● Task prompt: This calls for a verbatim copy of all the data, with no images carried over.

Stored items from a collection:
────────

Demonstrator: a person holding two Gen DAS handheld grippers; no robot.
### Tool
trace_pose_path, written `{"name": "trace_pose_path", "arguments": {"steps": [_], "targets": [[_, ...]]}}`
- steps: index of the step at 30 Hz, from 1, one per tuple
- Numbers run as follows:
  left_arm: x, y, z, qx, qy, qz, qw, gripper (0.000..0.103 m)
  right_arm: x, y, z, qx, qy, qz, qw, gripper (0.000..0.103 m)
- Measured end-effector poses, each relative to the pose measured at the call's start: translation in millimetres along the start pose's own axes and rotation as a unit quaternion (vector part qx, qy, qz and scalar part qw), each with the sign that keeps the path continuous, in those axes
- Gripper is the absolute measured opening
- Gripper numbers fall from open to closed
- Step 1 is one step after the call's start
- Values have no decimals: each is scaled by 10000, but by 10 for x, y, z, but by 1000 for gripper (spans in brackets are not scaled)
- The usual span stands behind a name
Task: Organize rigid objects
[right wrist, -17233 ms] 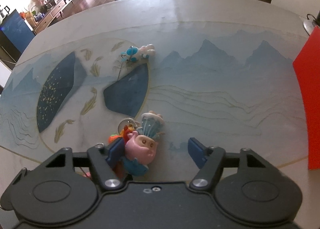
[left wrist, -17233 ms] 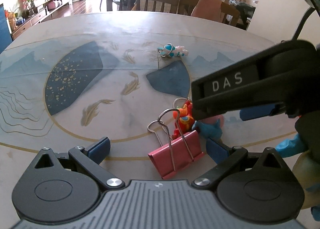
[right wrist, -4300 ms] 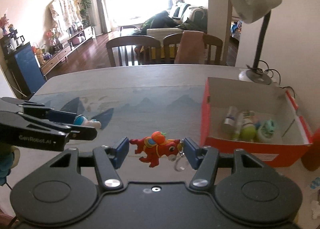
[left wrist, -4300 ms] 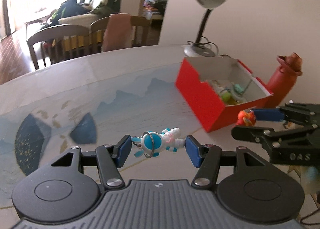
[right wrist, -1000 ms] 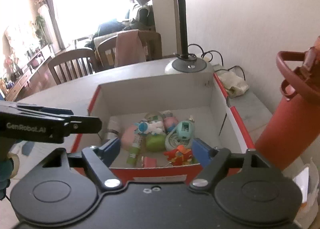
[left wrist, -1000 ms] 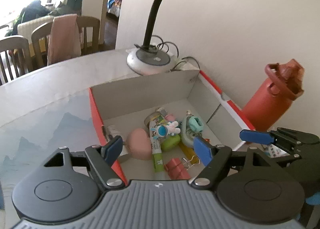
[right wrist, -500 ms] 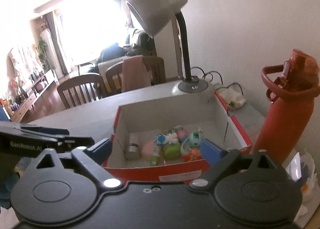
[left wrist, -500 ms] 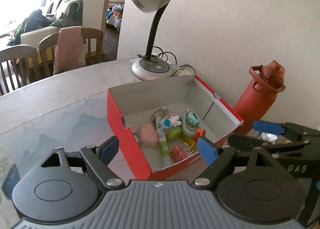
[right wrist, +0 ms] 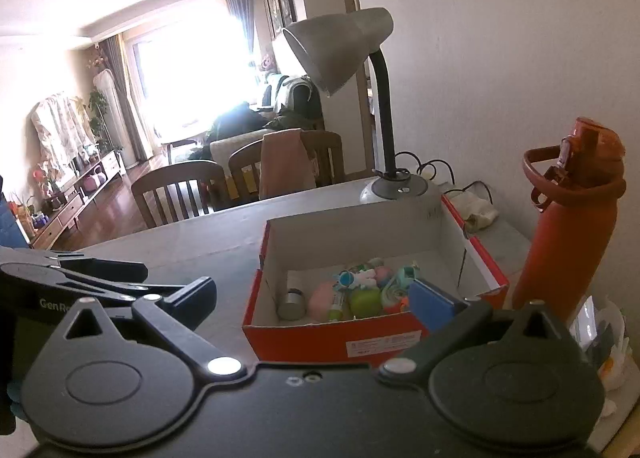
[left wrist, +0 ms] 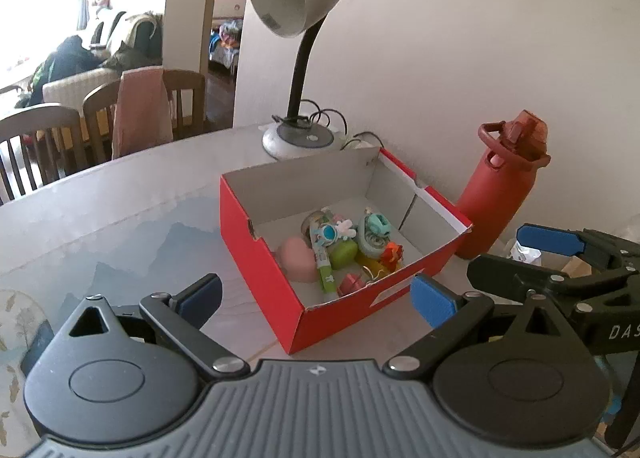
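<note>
Left gripper (left wrist: pixel 316 298) and right gripper (right wrist: pixel 316 302), both with jaws opening toward their widest and nothing between the blue pads. Ahead of and below both lies the red box (left wrist: pixel 260 242), open-topped, standing on the table (left wrist: pixel 120 226); the sorted objects rest together on its floor, among them a blue-and-white astronaut figure (left wrist: pixel 330 232), a pink oval piece (left wrist: pixel 298 262), a green piece (left wrist: pixel 343 253), an orange-red figure (left wrist: pixel 391 252) and a pink binder clip (left wrist: pixel 350 284). From the left gripper the box presents a near corner, its long axis running away toward the lamp base (left wrist: pixel 298 138); from the right gripper it presents a labelled short wall squarely, so the axis runs straight ahead. Neither gripper appears clearly nearer; the right gripper's fingers (left wrist: pixel 548 240) show at the right edge of the left view, beside the box's bottle-side wall, and the left gripper's fingers (right wrist: pixel 100 270) show at the left of the right view, off the box's other side. Any further pickup would probably call for turning away from the box. The left view alone shows the clip and the box's far inner corner; the right view alone shows a small silver cylinder (right wrist: pixel 292 303) by the near-left wall and the wrappers (right wrist: pixel 608 342) past the red bottle (right wrist: pixel 568 242).
</note>
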State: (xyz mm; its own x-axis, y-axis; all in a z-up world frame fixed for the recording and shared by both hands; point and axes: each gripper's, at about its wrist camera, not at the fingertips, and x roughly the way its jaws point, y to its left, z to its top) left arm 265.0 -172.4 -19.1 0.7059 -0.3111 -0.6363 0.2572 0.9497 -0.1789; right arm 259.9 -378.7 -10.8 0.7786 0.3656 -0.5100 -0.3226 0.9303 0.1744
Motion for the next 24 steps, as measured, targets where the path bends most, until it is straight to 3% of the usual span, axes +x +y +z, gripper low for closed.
{"name": "trace_pose_path", "arguments": {"steps": [14, 24], "targets": [[-110, -186, -17, 488, -260, 138, 9984, 101, -142, -51, -56, 128, -54, -165, 9998, 102], [-79, -191, 16, 471, -220, 86, 9986, 101, -116, -53, -76, 168, -6, -285, 9995, 102]]}}
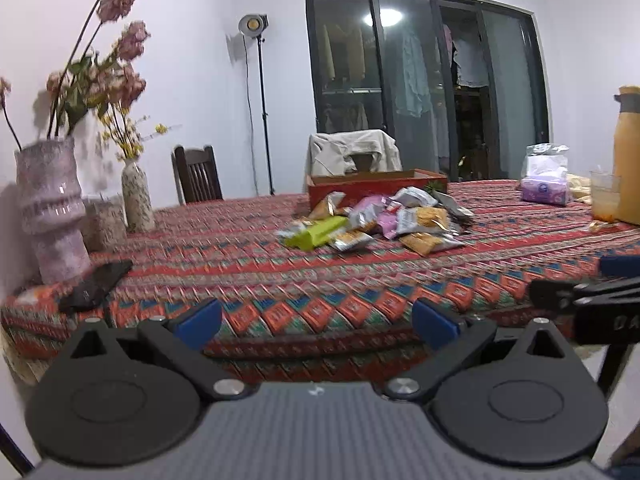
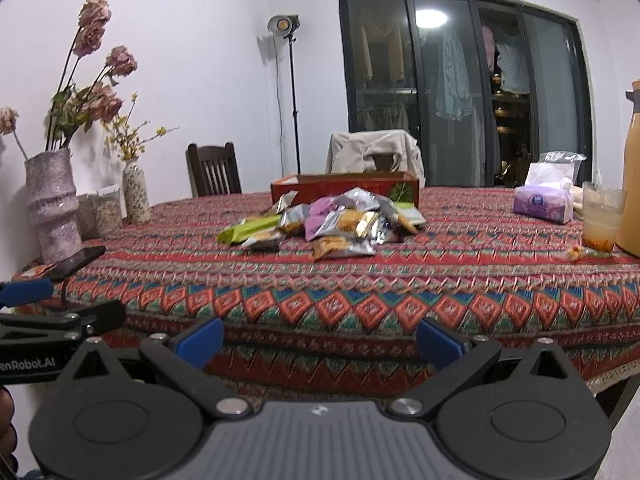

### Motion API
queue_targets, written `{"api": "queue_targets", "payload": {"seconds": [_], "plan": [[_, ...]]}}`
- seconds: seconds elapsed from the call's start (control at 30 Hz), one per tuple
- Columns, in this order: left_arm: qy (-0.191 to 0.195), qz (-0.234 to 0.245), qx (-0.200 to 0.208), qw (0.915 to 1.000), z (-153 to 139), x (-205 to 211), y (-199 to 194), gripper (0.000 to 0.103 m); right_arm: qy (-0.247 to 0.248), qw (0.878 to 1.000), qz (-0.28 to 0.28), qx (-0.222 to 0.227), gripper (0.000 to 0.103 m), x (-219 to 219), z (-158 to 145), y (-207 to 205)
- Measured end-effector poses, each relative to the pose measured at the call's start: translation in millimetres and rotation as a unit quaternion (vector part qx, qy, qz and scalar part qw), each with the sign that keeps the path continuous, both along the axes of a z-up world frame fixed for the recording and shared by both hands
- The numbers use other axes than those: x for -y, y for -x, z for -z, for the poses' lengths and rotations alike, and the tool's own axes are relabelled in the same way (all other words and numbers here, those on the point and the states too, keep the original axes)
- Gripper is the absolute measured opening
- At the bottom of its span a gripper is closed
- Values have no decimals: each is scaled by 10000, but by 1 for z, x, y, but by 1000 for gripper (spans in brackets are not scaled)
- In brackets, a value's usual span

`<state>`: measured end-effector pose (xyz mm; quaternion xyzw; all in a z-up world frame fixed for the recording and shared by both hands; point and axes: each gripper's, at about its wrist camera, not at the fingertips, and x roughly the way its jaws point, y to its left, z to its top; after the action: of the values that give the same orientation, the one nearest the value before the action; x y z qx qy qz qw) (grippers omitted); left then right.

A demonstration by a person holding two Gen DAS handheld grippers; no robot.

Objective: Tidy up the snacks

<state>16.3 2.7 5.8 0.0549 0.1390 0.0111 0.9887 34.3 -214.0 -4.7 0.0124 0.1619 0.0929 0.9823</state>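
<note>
1. Right now my left gripper [image 1: 317,324] hangs at the near table edge, its two blue fingers spread wide with nothing between them.
2. My right gripper [image 2: 320,338] is likewise wide open and empty, off the same edge.
3. One heap of snack packets [image 2: 320,224] lies mid-table on the patterned tablecloth [image 2: 360,280], well apart from both grippers; I cannot count the packets exactly, but one long green packet [image 2: 248,229] sticks out on the left.
4. One red box [image 2: 344,190] sits just behind the heap, touching or nearly so.
5. Two vases [image 2: 50,204] with flowers stand at the left, one phone [image 2: 78,260] beside the larger.
6. One tissue pack [image 2: 544,204], one plastic cup [image 2: 600,216] and one orange jug [image 2: 632,184] stand at the right.
7. Two chairs [image 2: 214,170] are behind the table.
</note>
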Motion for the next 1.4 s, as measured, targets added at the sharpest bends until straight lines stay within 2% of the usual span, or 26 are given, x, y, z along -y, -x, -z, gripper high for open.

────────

● Reply:
Demonstrator: a person holding two Gen DAS handheld grippers; no robot.
### Tool
trace_pose_path, written `{"name": "trace_pose_path", "arguments": {"steps": [_], "targets": [[_, ...]]}}`
- steps: index of the step at 30 Hz, from 1, one per tuple
- Numbers run as follows:
  left_arm: x, y, z, qx, qy, qz, qw, gripper (0.000..0.103 m)
  right_arm: x, y, z, qx, qy, qz, qw, gripper (0.000..0.103 m)
- Measured end-effector poses, each relative to the pose measured at the call's start: translation in millimetres along the start pose's own axes and rotation as a unit quaternion (vector part qx, qy, qz and scalar part qw), each with the sign that keeps the path continuous, in those axes
- Gripper is the absolute measured opening
- Gripper numbers fall from open to closed
- Step 1 is one step after the call's start
- Values have no decimals: each is scaled by 10000, but by 10 for x, y, z, but by 1000 for gripper (spans in brackets are not scaled)
- The usual span stands behind a name
Task: Organize rigid objects
[right wrist, -17233 ms] 
[left wrist, -17233 ms] 
[right wrist, -4300 ms] 
[left wrist, -4300 ms] 
[right wrist, -1000 ms] 
[left wrist, -1000 ms] 
[right wrist, -500 ms] 
[left wrist, -500 ms] 
[right wrist, +0 ms] 
[left wrist, +0 ms] 
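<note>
Left gripper (left wrist: pixel 316 298) and right gripper (right wrist: pixel 316 302), both with jaws opening toward their widest and nothing between the blue pads. Ahead of and below both lies the red box (left wrist: pixel 260 242), open-topped, standing on the table (left wrist: pixel 120 226); the sorted objects rest together on its floor, among them a blue-and-white astronaut figure (left wrist: pixel 330 232), a pink oval piece (left wrist: pixel 298 262), a green piece (left wrist: pixel 343 253), an orange-red figure (left wrist: pixel 391 252) and a pink binder clip (left wrist: pixel 350 284). From the left gripper the box presents a near corner, its long axis running away toward the lamp base (left wrist: pixel 298 138); from the right gripper it presents a labelled short wall squarely, so the axis runs straight ahead. Neither gripper appears clearly nearer; the right gripper's fingers (left wrist: pixel 548 240) show at the right edge of the left view, beside the box's bottle-side wall, and the left gripper's fingers (right wrist: pixel 100 270) show at the left of the right view, off the box's other side. Any further pickup would probably call for turning away from the box. The left view alone shows the clip and the box's far inner corner; the right view alone shows a small silver cylinder (right wrist: pixel 292 303) by the near-left wall and the wrappers (right wrist: pixel 608 342) past the red bottle (right wrist: pixel 568 242).
</note>
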State: (xyz mm; its own x-axis, y-axis; all in a z-up world frame fixed for the recording and shared by both hands; point and axes: each gripper's, at about its wrist camera, not at the fingertips, and x roughly the way its jaws point, y to its left, z to its top) left arm 265.0 -172.4 -19.1 0.7059 -0.3111 -0.6363 0.2572 0.9497 -0.1789; right arm 259.9 -378.7 -10.8 0.7786 0.3656 -0.5100 -0.3226 0.9303 0.1744
Motion for the next 24 steps, as measured, targets where the path bends most, until it is straight to 3% of the usual span, axes +x +y +z, gripper low for closed.
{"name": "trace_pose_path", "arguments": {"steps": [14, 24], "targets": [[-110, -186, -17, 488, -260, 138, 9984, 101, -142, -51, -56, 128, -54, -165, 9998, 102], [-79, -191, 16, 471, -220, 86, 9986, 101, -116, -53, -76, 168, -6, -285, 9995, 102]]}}

### Motion API
queue_targets, written `{"api": "queue_targets", "payload": {"seconds": [_], "plan": [[_, ...]]}}`
- seconds: seconds elapsed from the call's start (control at 30 Hz), one per tuple
- Columns, in this order: left_arm: qy (-0.191 to 0.195), qz (-0.234 to 0.245), qx (-0.200 to 0.208), qw (0.915 to 1.000), z (-153 to 139), x (-205 to 211), y (-199 to 194), gripper (0.000 to 0.103 m); right_arm: qy (-0.247 to 0.248), qw (0.878 to 1.000), qz (-0.28 to 0.28), qx (-0.222 to 0.227), gripper (0.000 to 0.103 m), x (-219 to 219), z (-158 to 145), y (-207 to 205)
- Measured end-effector poses, each relative to the pose measured at the call's start: translation in millimetres and rotation as a unit quaternion (vector part qx, qy, qz and scalar part qw), each with the sign that keeps the path continuous, both along the axes of a z-up world frame fixed for the recording and shared by both hands
- The numbers use other axes than those: x for -y, y for -x, z for -z, for the poses' lengths and rotations alike, and the tool's own axes are relabelled in the same way (all other words and numbers here, those on the point and the states too, keep the original axes)
- Gripper is the absolute measured opening
- At the bottom of its span a gripper is closed
- Values have no decimals: each is scaled by 10000, but by 1 for z, x, y, but by 1000 for gripper (spans in brackets are not scaled)
- In brackets, a value's usual span

`<state>`: measured end-effector pose (xyz mm; quaternion xyzw; all in a z-up world frame fixed for the recording and shared by both hands; point and axes: each gripper's, at about its wrist camera, not at the fingertips, and x roughly the way its jaws point, y to its left, z to its top; after the action: of the values that give the same orientation, the one nearest the value before the action; x y z qx qy qz qw) (grippers omitted); left then right.

A demonstration by a person holding two Gen DAS handheld grippers; no robot.

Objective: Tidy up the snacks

<state>16.3 2.7 5.8 0.0549 0.1390 0.0111 0.9887 34.3 -214.0 -4.7 0.0124 0.1619 0.0929 0.9823</state>
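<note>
1. Right now my left gripper [image 1: 317,324] hangs at the near table edge, its two blue fingers spread wide with nothing between them.
2. My right gripper [image 2: 320,338] is likewise wide open and empty, off the same edge.
3. One heap of snack packets [image 2: 320,224] lies mid-table on the patterned tablecloth [image 2: 360,280], well apart from both grippers; I cannot count the packets exactly, but one long green packet [image 2: 248,229] sticks out on the left.
4. One red box [image 2: 344,190] sits just behind the heap, touching or nearly so.
5. Two vases [image 2: 50,204] with flowers stand at the left, one phone [image 2: 78,260] beside the larger.
6. One tissue pack [image 2: 544,204], one plastic cup [image 2: 600,216] and one orange jug [image 2: 632,184] stand at the right.
7. Two chairs [image 2: 214,170] are behind the table.
</note>
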Motion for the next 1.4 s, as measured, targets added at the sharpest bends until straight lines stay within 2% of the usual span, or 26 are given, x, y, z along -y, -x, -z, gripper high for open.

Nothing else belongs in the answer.